■ Exercise prompt
Output the data below line for line, exactly, up to and including the line where "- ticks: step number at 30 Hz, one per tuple" appears.

Stored items from a collection:
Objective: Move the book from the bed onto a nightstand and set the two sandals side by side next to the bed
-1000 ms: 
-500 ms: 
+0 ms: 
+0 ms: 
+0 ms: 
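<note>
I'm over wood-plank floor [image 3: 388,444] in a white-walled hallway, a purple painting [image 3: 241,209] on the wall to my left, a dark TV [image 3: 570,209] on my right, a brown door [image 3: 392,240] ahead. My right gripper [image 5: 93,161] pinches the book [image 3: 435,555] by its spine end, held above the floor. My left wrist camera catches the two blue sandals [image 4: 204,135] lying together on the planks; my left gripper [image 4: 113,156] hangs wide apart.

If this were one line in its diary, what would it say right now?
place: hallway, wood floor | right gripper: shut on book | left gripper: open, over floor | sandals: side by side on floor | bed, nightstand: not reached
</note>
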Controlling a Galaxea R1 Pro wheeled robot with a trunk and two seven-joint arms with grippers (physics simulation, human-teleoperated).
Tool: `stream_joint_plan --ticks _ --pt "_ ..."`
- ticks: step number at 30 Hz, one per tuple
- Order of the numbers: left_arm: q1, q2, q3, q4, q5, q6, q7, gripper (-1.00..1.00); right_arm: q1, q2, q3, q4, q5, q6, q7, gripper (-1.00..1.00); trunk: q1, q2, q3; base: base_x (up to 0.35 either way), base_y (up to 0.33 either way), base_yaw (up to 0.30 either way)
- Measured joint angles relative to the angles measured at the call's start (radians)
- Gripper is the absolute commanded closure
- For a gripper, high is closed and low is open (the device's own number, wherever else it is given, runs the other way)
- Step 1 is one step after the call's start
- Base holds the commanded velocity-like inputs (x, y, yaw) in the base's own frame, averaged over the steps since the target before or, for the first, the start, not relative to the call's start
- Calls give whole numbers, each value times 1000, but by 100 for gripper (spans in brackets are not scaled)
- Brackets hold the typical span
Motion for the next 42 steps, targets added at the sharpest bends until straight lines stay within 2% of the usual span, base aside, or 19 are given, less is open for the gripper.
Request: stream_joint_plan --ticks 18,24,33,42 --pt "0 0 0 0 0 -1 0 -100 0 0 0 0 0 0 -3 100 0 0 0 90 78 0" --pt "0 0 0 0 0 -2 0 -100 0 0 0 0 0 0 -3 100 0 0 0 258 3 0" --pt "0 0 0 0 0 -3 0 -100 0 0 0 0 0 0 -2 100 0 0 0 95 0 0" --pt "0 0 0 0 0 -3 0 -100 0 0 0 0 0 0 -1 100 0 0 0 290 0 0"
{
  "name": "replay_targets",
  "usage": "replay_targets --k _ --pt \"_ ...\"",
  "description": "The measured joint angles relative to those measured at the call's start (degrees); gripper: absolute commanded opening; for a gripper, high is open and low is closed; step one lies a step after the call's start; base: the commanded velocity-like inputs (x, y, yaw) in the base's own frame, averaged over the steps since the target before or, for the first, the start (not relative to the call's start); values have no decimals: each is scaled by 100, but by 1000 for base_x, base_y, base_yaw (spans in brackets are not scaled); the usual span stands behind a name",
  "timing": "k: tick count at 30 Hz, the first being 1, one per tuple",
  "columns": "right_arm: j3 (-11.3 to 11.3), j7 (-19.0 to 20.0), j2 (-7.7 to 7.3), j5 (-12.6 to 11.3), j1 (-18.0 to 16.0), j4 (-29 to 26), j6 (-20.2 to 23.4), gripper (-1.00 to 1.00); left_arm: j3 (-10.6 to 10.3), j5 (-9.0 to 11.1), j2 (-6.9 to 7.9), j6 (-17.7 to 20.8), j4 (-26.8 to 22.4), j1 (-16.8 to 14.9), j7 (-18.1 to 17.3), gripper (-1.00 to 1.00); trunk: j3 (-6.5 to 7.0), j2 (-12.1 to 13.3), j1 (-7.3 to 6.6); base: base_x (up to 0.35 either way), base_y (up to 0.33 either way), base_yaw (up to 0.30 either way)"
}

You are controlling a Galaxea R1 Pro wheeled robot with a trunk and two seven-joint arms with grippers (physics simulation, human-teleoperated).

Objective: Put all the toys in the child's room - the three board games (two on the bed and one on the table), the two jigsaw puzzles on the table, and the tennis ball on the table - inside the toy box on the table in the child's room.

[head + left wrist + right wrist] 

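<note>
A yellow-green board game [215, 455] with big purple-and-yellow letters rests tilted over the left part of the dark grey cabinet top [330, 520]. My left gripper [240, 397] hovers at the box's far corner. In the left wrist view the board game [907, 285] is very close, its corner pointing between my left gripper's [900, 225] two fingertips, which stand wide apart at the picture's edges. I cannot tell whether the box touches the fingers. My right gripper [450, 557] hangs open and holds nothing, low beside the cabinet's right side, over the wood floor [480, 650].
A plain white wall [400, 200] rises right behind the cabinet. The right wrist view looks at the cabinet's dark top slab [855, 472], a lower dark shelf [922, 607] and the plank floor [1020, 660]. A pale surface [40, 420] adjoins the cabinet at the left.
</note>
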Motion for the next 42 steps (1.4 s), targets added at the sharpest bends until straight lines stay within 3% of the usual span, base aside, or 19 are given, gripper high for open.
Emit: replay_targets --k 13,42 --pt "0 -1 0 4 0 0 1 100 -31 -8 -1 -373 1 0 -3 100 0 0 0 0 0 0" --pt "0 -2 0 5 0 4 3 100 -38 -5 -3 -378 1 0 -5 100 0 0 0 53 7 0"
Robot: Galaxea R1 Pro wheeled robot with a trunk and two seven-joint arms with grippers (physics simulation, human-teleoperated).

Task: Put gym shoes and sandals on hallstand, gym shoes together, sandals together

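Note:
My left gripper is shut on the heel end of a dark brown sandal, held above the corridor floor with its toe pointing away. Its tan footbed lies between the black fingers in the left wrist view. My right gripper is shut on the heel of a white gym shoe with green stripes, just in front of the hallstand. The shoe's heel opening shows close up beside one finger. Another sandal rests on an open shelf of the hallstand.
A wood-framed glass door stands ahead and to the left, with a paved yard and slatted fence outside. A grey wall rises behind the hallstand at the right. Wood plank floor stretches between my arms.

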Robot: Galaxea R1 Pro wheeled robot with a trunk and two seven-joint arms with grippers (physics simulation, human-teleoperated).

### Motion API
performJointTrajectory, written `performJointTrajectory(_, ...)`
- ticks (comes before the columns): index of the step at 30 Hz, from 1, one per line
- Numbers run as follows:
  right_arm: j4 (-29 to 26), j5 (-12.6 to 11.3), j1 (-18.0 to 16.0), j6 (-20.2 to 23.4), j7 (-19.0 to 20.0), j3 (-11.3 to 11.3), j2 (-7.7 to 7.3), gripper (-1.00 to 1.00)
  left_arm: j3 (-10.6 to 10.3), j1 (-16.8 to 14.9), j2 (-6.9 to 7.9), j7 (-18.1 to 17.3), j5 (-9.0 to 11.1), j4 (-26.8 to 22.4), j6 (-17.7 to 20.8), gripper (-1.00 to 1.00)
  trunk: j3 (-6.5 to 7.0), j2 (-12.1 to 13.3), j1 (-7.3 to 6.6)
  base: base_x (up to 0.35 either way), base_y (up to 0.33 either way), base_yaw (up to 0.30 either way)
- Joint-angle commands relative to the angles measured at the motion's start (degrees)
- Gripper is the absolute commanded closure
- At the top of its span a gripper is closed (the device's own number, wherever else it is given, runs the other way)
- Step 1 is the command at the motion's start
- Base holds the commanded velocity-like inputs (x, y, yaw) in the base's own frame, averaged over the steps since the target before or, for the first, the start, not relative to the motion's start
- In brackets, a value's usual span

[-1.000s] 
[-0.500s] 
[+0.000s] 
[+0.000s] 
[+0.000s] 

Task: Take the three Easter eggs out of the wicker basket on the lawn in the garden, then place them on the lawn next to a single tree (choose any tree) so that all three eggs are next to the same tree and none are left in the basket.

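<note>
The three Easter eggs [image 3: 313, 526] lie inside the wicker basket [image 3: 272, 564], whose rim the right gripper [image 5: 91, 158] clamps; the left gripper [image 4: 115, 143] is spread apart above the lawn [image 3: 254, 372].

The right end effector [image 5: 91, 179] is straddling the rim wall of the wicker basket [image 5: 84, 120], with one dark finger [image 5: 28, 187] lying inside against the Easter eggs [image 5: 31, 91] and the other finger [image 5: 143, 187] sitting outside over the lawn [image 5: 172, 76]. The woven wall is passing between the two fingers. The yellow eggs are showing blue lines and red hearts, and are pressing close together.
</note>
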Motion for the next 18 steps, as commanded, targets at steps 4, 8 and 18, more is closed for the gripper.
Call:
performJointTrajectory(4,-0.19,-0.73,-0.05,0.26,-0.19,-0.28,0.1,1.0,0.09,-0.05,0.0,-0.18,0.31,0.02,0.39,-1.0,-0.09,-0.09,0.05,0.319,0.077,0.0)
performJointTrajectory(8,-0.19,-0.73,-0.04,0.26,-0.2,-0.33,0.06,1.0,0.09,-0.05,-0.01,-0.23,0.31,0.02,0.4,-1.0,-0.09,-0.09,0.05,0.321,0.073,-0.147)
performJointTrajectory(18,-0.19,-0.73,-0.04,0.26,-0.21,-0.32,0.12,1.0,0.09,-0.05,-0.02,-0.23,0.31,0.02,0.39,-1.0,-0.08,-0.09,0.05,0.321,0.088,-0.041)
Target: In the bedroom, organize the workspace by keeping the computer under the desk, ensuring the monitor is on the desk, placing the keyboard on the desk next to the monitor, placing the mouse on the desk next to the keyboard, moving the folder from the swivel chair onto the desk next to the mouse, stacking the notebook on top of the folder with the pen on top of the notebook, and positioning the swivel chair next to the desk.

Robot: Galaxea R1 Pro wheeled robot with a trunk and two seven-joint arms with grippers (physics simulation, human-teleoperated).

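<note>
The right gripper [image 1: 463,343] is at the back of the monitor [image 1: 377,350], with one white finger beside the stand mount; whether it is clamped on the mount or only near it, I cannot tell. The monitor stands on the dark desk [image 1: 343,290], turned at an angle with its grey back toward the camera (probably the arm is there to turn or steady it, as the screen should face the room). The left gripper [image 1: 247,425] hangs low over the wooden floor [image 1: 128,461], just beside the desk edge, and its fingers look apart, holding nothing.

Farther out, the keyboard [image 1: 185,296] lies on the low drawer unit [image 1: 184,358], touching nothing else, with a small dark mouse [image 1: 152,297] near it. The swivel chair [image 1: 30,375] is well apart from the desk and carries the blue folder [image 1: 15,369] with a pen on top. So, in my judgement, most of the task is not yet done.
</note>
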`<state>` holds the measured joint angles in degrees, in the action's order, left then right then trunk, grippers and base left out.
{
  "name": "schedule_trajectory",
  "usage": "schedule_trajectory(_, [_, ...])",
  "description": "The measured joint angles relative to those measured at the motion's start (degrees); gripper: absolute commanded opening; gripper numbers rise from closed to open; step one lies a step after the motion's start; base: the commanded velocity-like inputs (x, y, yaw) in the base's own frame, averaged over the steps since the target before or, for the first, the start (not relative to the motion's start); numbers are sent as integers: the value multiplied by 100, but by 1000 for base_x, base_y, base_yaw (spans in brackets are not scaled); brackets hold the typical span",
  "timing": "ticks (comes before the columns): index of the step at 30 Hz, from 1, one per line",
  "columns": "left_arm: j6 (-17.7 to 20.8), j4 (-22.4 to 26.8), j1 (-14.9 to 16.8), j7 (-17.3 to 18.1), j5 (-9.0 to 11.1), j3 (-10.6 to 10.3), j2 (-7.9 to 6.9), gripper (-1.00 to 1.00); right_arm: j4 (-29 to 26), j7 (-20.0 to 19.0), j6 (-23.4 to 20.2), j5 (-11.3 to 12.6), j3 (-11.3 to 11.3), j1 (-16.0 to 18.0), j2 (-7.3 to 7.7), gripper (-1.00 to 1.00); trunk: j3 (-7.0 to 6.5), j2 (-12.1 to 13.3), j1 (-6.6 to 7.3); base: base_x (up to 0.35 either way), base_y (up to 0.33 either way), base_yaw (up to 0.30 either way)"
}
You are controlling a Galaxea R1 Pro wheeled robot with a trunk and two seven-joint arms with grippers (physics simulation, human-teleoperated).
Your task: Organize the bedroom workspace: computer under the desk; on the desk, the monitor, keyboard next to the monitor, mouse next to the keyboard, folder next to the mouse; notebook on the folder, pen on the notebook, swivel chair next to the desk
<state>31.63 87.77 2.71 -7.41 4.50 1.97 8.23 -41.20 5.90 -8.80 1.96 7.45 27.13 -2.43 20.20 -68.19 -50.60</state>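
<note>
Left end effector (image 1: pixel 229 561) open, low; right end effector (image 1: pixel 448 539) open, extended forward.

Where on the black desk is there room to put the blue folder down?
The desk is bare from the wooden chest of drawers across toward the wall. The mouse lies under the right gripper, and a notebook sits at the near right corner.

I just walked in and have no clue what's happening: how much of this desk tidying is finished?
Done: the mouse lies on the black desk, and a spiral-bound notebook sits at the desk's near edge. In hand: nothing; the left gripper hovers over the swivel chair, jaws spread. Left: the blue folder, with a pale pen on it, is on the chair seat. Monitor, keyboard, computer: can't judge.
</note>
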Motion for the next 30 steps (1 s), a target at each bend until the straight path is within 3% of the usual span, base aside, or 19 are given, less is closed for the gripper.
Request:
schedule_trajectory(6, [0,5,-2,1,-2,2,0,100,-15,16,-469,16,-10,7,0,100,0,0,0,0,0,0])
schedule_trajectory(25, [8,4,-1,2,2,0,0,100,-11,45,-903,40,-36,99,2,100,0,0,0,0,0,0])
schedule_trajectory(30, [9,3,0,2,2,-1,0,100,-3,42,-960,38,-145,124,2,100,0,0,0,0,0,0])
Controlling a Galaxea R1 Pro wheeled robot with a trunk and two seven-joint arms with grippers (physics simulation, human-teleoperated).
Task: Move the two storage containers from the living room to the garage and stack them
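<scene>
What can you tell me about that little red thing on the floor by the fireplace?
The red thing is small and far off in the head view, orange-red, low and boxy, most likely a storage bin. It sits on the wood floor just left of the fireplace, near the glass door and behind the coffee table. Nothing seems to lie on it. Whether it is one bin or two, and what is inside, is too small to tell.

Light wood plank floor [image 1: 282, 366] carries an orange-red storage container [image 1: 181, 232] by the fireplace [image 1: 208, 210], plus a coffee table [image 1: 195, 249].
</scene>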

■ Exercise output
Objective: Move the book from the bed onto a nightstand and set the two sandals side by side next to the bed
-1000 ms: 
-500 ms: 
+0 ms: 
+0 ms: 
+0 ms: 
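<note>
I'm over wood-plank floor [image 3: 388,444] in a white-walled hallway, a purple painting [image 3: 241,209] on the wall to my left, a dark TV [image 3: 570,209] on my right, a brown door [image 3: 392,240] ahead. My right gripper [image 5: 93,161] pinches the book [image 3: 435,555] by its spine end, held above the floor. My left wrist camera catches the two blue sandals [image 4: 204,135] lying together on the planks; my left gripper [image 4: 113,156] hangs wide apart.

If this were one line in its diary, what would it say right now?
place: hallway, wood floor | right gripper: shut on book | left gripper: open, over floor | sandals: side by side on floor | bed, nightstand: not reached
</note>
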Controlling a Galaxea R1 Pro wheeled robot with a trunk and two seven-joint arms with grippers (physics simulation, human-teleoperated).
Tool: `stream_joint_plan --ticks _ --pt "_ ..."`
- ticks: step number at 30 Hz, one per tuple

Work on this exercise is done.